• [WORK TASK] Among the entries below, find the lines holding "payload" and copy them.

• [Dataset excerpts]

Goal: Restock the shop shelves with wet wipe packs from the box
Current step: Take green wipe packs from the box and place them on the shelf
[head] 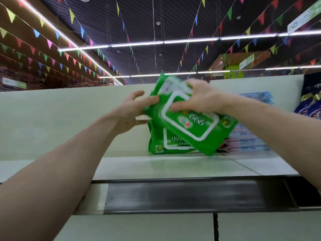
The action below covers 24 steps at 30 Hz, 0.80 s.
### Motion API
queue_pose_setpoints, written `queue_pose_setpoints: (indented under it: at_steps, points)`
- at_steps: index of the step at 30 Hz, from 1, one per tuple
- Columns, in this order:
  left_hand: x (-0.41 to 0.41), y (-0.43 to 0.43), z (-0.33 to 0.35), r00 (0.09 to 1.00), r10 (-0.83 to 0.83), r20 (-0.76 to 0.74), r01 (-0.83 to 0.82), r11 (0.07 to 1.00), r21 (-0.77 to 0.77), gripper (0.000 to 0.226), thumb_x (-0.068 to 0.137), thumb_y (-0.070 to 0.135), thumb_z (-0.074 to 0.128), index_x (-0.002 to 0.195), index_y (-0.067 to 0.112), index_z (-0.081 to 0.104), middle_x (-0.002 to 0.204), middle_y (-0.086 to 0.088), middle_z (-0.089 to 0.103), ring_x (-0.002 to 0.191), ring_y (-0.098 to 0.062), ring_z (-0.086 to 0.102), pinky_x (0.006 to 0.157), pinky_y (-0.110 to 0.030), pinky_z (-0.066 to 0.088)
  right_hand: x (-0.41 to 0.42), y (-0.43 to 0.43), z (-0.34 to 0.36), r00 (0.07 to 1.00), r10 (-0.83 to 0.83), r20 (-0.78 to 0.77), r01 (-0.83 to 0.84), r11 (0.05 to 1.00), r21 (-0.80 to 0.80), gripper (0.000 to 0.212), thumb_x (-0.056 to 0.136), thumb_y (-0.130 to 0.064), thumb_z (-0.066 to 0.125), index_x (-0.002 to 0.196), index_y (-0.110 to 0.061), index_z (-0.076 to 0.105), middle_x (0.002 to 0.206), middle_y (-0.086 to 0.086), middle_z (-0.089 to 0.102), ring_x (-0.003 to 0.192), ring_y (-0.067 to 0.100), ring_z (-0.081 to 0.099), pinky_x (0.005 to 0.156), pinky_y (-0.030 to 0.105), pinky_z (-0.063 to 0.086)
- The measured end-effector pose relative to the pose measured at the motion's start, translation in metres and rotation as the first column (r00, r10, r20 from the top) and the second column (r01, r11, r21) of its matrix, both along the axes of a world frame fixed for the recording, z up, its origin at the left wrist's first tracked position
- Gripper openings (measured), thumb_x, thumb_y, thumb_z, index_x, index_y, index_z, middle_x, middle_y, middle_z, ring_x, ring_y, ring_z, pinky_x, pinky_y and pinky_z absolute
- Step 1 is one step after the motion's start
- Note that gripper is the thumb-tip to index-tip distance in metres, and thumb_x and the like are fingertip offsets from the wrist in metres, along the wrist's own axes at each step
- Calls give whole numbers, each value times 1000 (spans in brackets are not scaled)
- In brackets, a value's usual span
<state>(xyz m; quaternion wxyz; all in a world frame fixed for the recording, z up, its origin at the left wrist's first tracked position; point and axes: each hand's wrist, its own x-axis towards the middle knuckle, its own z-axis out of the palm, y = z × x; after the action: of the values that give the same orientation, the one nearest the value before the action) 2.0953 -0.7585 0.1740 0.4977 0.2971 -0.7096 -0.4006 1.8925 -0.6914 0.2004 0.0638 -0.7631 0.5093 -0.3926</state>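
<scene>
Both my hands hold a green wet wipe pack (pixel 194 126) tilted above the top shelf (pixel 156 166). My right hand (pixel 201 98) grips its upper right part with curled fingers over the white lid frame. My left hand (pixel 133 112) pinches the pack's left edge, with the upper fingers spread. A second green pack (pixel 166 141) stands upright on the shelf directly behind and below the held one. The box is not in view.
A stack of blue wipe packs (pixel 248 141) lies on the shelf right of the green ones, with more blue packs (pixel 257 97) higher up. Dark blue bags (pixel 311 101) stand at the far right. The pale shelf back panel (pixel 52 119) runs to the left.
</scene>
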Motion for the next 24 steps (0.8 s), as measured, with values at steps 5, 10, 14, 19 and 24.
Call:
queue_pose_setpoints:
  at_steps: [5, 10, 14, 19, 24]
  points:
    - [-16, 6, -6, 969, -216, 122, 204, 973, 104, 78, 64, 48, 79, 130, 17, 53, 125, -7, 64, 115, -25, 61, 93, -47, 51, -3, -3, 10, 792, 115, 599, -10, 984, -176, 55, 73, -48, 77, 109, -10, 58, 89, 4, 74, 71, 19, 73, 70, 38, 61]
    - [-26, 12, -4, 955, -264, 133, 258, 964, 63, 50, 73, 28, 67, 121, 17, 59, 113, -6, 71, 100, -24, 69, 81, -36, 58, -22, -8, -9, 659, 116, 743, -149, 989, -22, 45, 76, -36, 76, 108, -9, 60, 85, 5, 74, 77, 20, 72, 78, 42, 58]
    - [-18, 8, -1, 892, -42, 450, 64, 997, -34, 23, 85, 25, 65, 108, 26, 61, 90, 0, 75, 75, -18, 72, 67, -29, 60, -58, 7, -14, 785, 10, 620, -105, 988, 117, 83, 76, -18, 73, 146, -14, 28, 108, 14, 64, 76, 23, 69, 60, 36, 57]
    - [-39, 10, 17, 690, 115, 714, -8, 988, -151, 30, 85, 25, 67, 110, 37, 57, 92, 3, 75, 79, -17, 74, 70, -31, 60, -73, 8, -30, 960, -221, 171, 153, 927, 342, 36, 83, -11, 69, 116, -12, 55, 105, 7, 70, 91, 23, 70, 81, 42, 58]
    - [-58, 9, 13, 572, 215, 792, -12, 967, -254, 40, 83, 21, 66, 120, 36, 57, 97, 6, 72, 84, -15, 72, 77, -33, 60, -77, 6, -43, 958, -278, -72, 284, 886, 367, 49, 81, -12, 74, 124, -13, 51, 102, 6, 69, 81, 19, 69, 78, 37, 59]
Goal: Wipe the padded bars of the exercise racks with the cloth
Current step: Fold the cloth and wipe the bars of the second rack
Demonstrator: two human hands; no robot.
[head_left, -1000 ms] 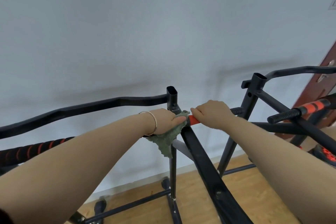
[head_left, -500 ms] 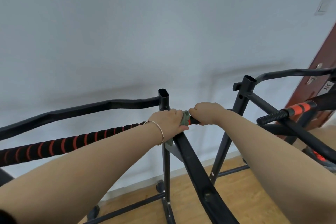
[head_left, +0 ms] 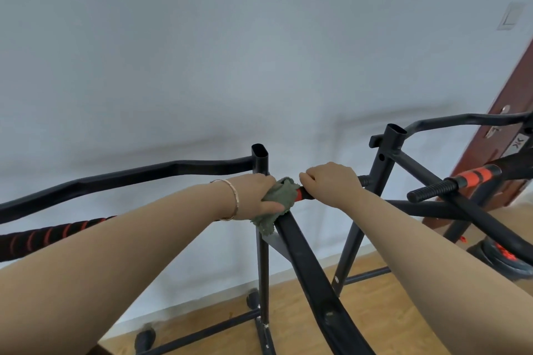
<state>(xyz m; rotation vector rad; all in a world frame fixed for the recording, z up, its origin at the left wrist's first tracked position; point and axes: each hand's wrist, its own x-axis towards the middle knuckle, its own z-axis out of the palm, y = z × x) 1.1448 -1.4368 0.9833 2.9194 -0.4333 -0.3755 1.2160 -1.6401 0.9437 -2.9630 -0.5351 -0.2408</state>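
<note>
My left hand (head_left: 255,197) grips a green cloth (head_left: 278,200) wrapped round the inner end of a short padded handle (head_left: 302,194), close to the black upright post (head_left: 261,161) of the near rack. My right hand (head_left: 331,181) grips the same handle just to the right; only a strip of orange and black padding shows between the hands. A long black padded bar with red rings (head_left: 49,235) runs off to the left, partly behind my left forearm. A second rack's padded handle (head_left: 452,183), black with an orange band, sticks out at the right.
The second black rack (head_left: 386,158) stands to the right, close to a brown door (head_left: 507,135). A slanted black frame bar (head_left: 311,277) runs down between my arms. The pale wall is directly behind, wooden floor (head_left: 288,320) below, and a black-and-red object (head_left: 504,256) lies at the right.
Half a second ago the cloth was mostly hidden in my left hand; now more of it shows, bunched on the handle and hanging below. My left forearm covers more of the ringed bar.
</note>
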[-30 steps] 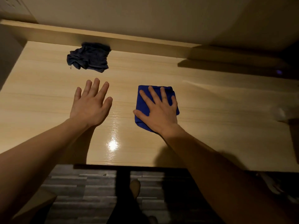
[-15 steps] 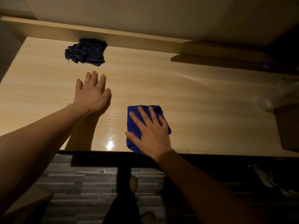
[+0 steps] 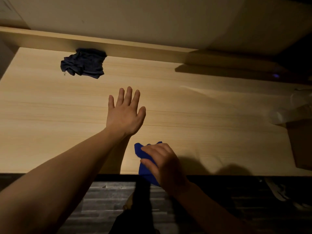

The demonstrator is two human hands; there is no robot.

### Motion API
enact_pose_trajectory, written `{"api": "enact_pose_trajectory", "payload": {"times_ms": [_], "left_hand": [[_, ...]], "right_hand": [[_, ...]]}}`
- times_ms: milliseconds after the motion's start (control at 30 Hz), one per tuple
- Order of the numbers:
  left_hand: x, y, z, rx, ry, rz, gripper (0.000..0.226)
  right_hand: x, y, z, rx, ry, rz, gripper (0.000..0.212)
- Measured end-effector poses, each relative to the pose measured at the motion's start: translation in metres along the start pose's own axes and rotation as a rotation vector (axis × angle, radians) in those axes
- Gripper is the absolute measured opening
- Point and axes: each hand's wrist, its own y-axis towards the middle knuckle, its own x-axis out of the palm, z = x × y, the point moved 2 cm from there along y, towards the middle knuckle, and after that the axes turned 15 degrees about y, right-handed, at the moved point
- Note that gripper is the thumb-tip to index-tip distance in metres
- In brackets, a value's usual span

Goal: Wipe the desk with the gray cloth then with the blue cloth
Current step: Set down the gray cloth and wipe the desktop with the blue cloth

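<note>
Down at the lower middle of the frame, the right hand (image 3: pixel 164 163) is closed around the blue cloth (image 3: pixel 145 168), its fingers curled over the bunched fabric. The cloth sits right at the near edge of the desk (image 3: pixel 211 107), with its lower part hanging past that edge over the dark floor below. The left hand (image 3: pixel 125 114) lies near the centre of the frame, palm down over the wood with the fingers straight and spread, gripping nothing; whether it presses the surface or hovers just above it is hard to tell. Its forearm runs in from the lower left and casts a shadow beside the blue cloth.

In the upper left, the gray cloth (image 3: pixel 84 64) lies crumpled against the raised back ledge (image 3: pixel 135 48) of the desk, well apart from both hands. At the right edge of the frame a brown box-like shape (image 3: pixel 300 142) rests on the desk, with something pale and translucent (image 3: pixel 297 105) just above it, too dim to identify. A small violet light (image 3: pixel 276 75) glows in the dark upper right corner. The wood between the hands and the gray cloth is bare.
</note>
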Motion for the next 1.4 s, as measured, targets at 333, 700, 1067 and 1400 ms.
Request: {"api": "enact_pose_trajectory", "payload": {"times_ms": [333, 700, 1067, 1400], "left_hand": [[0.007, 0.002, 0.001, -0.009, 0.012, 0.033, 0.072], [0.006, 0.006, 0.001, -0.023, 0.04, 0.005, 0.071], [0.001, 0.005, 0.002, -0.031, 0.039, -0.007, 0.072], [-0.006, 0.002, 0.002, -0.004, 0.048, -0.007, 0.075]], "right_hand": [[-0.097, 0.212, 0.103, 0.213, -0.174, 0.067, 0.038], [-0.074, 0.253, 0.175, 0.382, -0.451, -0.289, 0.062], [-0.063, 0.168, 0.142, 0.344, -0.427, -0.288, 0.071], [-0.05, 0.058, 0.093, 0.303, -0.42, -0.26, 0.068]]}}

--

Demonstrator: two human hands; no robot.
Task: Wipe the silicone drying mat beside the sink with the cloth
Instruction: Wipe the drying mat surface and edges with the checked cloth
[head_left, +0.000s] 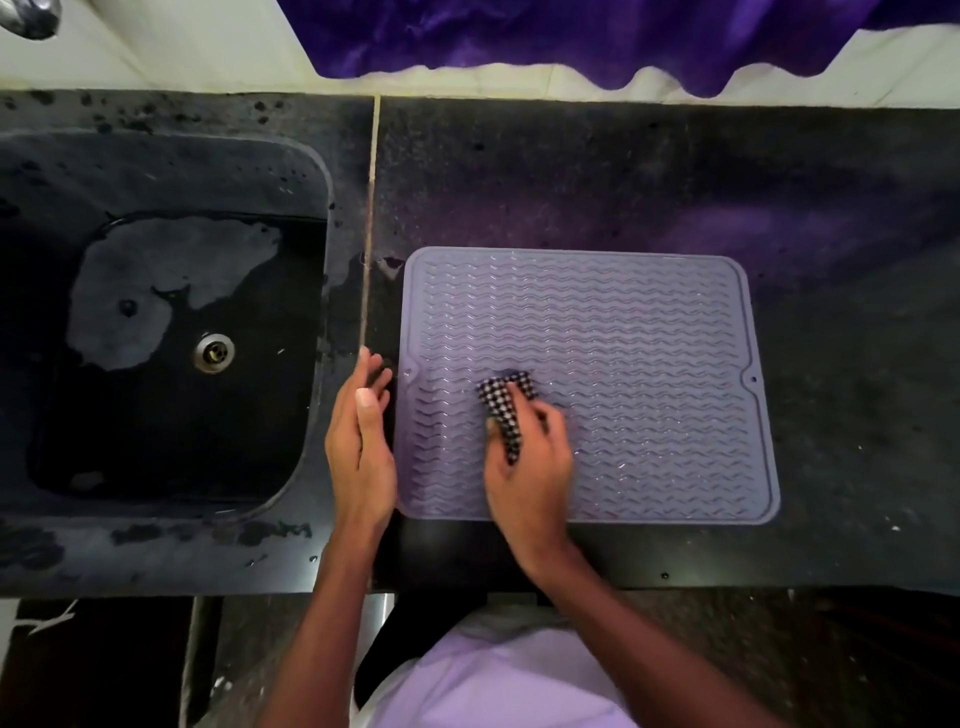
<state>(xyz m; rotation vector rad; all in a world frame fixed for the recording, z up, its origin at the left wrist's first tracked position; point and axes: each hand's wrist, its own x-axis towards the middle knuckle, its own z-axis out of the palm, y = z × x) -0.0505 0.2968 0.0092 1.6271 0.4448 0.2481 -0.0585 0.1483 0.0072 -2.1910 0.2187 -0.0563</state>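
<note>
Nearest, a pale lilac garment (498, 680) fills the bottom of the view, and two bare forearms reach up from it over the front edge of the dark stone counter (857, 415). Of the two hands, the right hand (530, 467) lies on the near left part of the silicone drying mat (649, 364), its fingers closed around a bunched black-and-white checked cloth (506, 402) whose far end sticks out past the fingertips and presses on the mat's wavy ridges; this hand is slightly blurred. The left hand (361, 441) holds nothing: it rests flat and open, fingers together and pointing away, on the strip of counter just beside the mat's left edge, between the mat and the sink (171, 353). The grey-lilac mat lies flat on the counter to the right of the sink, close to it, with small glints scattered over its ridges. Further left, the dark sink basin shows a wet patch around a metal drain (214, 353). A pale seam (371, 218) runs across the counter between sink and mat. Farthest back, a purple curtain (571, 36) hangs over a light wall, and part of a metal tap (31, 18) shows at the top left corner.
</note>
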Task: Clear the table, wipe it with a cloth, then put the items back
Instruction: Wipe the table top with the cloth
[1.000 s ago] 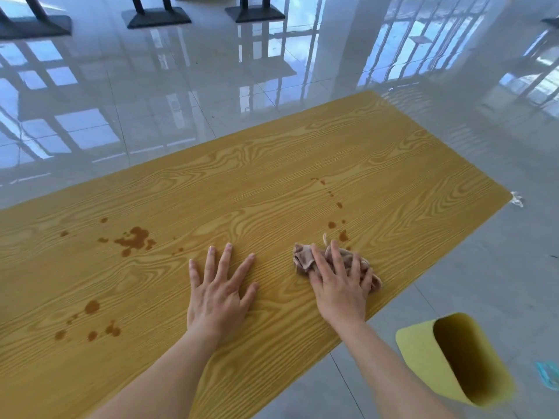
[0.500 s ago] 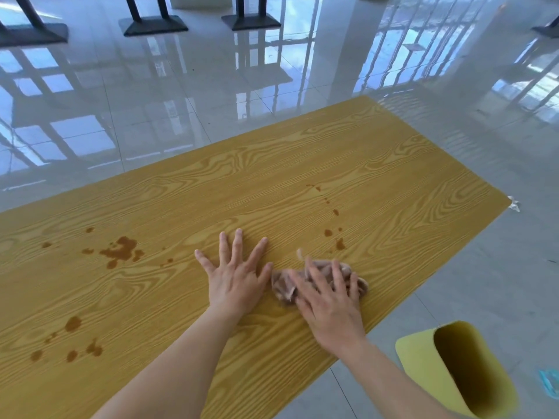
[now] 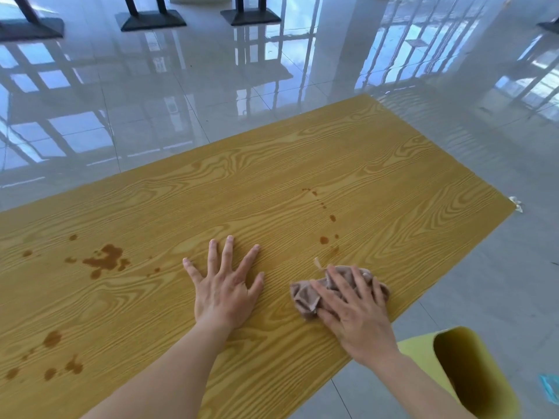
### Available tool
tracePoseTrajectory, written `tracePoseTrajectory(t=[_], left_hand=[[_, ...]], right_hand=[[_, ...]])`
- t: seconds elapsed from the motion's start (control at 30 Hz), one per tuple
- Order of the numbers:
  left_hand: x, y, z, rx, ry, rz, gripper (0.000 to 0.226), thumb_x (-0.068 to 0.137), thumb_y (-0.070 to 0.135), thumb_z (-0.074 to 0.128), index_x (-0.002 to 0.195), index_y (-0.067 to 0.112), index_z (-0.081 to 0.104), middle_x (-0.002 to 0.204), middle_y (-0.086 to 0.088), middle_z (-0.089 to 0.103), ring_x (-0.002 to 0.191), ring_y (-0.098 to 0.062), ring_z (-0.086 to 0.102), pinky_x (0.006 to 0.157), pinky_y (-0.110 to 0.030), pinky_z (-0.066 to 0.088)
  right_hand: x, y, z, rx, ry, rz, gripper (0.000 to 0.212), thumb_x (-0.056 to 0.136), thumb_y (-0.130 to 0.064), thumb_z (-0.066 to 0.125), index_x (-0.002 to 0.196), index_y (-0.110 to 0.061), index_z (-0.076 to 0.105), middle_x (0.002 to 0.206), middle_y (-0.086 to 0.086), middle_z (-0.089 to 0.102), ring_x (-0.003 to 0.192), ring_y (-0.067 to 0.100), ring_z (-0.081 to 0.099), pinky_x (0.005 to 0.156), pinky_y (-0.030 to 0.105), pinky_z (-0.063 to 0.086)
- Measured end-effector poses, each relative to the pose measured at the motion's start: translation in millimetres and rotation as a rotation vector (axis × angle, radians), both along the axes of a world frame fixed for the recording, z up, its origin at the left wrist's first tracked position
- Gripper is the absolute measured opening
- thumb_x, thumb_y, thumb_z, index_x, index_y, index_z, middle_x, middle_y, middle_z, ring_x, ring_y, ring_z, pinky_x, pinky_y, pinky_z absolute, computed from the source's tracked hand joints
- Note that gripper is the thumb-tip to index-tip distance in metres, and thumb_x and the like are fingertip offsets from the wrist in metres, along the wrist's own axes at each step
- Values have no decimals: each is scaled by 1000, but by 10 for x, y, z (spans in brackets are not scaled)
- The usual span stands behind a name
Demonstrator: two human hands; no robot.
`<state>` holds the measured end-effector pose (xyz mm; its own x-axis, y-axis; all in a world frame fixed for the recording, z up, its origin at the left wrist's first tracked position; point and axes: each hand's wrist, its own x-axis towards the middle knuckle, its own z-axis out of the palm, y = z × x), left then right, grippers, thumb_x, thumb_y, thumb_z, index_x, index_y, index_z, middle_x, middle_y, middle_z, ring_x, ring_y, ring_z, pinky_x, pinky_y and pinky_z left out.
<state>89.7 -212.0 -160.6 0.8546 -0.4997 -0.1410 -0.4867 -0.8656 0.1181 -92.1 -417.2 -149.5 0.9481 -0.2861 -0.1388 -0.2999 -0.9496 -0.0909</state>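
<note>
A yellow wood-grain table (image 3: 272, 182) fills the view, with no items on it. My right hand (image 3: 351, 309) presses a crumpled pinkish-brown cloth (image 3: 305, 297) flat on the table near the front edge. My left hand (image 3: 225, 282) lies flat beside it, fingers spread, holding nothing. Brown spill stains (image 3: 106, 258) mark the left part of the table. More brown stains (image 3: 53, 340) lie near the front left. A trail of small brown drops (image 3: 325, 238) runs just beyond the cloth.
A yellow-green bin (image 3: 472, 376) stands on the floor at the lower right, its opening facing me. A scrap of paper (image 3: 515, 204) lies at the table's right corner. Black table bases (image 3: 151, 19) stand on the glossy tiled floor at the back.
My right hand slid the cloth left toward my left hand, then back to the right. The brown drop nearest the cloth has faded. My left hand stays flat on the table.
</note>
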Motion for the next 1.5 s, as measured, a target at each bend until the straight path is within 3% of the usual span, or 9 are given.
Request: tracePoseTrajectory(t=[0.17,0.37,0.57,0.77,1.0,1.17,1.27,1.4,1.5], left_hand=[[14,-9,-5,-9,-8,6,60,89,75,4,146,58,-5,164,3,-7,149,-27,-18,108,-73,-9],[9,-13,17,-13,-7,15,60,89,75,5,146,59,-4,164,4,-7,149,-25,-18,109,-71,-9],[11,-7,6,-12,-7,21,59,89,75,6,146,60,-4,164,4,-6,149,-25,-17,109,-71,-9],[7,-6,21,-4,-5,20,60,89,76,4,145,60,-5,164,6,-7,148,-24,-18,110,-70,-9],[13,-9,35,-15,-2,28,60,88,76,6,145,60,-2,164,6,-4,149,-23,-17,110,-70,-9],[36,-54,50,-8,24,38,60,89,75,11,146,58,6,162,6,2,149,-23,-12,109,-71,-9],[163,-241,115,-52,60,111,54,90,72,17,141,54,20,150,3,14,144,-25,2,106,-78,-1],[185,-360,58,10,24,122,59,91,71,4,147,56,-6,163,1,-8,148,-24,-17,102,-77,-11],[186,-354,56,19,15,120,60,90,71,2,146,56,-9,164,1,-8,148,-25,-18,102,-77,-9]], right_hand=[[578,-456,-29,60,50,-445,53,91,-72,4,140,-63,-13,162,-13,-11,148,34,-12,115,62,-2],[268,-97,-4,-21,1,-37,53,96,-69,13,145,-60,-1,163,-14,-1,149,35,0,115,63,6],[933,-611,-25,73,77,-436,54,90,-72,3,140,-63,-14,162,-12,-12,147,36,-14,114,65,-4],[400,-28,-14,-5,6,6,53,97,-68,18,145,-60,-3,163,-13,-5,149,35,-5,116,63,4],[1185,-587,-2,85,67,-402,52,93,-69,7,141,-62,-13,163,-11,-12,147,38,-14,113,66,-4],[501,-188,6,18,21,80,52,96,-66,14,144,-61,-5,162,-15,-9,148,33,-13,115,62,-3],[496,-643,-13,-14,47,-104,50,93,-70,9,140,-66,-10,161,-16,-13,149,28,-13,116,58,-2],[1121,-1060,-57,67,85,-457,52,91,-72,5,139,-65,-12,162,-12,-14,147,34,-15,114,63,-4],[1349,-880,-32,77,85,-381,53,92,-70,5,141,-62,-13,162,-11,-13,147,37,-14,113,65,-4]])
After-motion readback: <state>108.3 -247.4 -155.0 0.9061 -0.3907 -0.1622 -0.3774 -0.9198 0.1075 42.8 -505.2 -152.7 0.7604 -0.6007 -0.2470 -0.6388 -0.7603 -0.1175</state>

• [OUTPUT OF THE TASK]
enact_pose_trajectory, written `{"api": "enact_pose_trajectory", "payload": {"times_ms": [_], "left_hand": [[_, ...]], "right_hand": [[_, ...]]}}`
Request: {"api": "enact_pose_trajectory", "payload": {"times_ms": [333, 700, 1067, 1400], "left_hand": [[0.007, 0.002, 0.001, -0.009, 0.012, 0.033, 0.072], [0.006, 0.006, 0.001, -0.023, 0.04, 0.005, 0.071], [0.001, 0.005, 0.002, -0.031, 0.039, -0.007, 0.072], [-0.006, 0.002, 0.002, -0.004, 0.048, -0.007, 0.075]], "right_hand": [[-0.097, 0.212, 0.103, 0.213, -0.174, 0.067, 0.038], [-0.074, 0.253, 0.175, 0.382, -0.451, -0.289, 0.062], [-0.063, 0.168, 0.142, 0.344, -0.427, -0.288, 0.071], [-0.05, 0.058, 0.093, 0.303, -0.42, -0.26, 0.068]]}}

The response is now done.